太極図説 書き下し
白文
無極而太極。 太極動而生陽。 動極而靜。 靜而生陰。 靜極復動。 一動一靜。 互爲其根。 分陰分陽。 兩儀立焉。 陽變陰合。 而生水火木金土。 五氣順布。 四時行焉。 五行一陰陽也。 陰陽一太極也。 太極本無極也。 五行之生也。 各一其性。 無極之眞。 二五之精。 妙合而凝。 乾道成男。 坤道成女。 二氣交感。 化生萬物。 萬物生生。 而變化無窮焉。 惟人也。 得其秀而最靈。 形旣生矣。 神發知矣。 五性感動。 而善惡分。 萬事出矣。 聖人定之。 以中正仁義。 [聖人之道。仁義中正而已矣。] 而主靜。 [無欲故靜。] 立人極焉。 故聖人與天地合其德。 日月合其明。 四時合其序。 鬼神合其吉凶。 君子脩之吉。 小人悖之凶。 故曰。 立天之道。 曰陰與陽。 立地之道。 曰柔與剛。 立人之道。 曰仁與義。 又曰。 原始反終。 故知死生之說。 大哉易也。 斯其至矣。
書き下し文
無極にして太極。 太極動いて陽を生じ、動くこと極まつて静なり。 静にして陰を生じ、静なること極まつて復た動く。 一動一静、互に其の根と為り、陰に分れ陽に分れて両儀立つ。 陽変じ陰合して水火木金土を生じ、五気順布し四時行はる。 五行は一陰陽也。 陰陽は一太極也。 太極は本無極也。 五行の生ずるや、各其の性を一にす。 無極の真と二五の精と妙合して凝る。 乾道は男と成り坤道は女と成り、二気交感して万物を化生す。 万物は生生して変化窮まること無し。 惟人のみは秀でたるを得て最も霊なり。 形既に生じ、神発して知る。 五性感動して善悪分れ、万事出づ。 聖人は之を定むるに中正仁義[聖人の道は仁義中正のみ。]を以てし、而して静[欲無きが故に静]を主として人極を立つ。 故に聖人は天地と其の徳を合せ、日月と其の明を合せ、四時と其の序を合せ、鬼神と其の吉凶を合す。 君子は之を脩めて吉なり、小人は之に悖つて凶なり。 故に曰く、天の道を立てて陰と陽とと曰ひ、地の道を立てて柔と剛とと曰ひ、人の道を立てて仁と義とと曰ふ、と。 又曰く、始を原ねて終に反る、故に死生の説を知る、と。 大なる哉易や、斯れ其の至れるなり。
出典
岩波文庫『太極図説・通書・西銘・正蒙』(西晋一郎・小糸夏次郎 訳註)を底本とした。

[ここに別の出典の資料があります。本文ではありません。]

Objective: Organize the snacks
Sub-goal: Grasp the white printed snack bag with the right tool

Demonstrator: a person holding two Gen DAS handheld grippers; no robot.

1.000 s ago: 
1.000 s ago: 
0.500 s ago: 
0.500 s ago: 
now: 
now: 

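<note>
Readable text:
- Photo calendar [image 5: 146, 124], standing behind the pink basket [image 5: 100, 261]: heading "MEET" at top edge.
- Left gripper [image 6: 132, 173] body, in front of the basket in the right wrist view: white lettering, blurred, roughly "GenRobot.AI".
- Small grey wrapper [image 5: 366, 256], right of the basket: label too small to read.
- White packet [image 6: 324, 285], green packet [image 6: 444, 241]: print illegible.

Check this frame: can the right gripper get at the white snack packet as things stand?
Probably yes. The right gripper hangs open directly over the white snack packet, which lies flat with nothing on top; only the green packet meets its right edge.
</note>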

訳者の二人共1950年以前に物故しており、著作権は切れているという認識である。
補足
最近、易学に興味があり、簡潔に説明している古典として名高い『太極図説』を取り寄せた。 インターネット上に原文・日本語訳はあったが、書き下し文はなかった。 書き下し文で読みたい人のために、ここに掲載することとした。
なお、白文ではできるだけ字体を原文にそろえたが、 書き下し文は新字に統一し、仮名遣いは歴史的仮名遣いのままとした。